* **Exercise description**:
Tally the lines in the data that follows that include the word "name", and report nothing but the total.

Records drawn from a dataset
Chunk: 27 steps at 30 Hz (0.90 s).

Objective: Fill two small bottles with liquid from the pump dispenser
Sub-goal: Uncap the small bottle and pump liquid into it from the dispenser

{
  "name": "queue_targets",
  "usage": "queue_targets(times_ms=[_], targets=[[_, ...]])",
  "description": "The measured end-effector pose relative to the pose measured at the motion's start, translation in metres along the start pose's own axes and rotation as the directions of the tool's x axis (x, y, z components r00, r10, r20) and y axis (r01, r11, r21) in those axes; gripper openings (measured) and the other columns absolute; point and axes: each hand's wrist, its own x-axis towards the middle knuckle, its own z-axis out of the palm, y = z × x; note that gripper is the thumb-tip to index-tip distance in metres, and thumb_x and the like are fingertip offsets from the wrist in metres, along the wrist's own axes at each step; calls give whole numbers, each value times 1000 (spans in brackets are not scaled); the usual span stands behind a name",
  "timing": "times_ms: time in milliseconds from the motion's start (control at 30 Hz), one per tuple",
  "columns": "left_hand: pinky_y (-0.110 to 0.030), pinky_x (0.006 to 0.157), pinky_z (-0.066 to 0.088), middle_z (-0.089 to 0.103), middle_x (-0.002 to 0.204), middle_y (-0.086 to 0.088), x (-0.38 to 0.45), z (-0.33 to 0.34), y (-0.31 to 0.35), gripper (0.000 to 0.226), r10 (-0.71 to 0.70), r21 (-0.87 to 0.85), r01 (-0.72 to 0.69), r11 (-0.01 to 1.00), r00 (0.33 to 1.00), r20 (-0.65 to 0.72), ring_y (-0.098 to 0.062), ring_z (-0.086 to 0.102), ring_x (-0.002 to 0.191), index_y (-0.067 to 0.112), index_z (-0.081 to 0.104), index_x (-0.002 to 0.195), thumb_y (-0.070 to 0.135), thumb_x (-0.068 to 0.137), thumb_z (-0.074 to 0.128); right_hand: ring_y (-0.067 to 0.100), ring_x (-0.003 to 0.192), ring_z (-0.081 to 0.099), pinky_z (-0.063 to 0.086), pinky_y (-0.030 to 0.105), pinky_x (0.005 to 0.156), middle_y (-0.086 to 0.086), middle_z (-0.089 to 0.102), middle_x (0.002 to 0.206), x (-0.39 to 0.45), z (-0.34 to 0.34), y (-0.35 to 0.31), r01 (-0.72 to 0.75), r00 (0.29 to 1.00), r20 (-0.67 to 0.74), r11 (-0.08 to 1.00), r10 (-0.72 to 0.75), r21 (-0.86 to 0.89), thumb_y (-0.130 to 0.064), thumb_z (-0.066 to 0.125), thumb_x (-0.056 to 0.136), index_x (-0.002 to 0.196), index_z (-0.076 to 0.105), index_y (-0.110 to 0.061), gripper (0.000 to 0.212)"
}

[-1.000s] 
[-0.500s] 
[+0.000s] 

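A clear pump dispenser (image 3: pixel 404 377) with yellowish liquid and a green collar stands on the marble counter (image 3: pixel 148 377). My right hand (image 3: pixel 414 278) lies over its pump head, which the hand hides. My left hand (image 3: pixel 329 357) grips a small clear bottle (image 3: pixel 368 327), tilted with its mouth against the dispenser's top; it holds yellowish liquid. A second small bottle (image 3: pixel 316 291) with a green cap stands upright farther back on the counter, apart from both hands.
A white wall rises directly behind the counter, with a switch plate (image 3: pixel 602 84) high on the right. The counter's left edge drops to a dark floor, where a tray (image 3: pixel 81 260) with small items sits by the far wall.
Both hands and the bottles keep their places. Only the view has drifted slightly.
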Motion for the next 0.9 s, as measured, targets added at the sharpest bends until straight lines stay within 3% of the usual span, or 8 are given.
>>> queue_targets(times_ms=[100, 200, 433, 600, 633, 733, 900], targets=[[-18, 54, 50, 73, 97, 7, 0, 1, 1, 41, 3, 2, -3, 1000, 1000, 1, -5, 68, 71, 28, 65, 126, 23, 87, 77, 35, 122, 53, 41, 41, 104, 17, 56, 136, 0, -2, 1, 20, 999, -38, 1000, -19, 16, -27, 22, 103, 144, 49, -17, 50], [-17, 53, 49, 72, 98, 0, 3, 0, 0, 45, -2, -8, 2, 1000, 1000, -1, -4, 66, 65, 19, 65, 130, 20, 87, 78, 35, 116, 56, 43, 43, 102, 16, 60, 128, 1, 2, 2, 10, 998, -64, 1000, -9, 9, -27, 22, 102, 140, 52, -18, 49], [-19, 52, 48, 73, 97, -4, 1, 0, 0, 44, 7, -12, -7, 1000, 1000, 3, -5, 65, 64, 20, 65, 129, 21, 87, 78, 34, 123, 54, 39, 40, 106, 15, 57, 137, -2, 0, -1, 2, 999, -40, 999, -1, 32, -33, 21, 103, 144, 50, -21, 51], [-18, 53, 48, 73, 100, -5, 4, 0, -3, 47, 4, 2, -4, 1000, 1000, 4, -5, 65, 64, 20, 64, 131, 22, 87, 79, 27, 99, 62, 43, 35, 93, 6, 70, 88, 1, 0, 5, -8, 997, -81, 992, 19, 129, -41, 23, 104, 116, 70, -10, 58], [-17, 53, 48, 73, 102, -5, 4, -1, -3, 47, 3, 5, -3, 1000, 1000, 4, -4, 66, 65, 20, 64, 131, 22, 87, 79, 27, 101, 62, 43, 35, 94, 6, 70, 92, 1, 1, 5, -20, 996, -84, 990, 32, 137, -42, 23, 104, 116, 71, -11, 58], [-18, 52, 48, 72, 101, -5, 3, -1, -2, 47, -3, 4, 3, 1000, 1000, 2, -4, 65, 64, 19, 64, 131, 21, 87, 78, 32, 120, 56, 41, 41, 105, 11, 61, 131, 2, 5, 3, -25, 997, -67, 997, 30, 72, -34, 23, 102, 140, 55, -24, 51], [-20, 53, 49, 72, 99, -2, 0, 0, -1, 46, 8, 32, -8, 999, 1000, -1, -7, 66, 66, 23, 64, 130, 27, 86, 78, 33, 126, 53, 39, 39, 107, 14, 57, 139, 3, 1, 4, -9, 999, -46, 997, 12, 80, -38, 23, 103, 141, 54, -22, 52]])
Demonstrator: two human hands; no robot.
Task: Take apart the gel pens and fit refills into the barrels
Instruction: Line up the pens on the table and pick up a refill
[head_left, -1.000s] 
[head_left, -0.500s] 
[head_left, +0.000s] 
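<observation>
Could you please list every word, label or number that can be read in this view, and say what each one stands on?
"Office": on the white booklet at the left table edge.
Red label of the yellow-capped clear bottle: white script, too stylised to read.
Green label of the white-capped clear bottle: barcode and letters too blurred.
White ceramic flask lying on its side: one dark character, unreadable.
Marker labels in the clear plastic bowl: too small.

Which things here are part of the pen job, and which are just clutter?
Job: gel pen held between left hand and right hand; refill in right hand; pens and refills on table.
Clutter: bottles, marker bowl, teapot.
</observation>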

* **Response for this exercise**:
2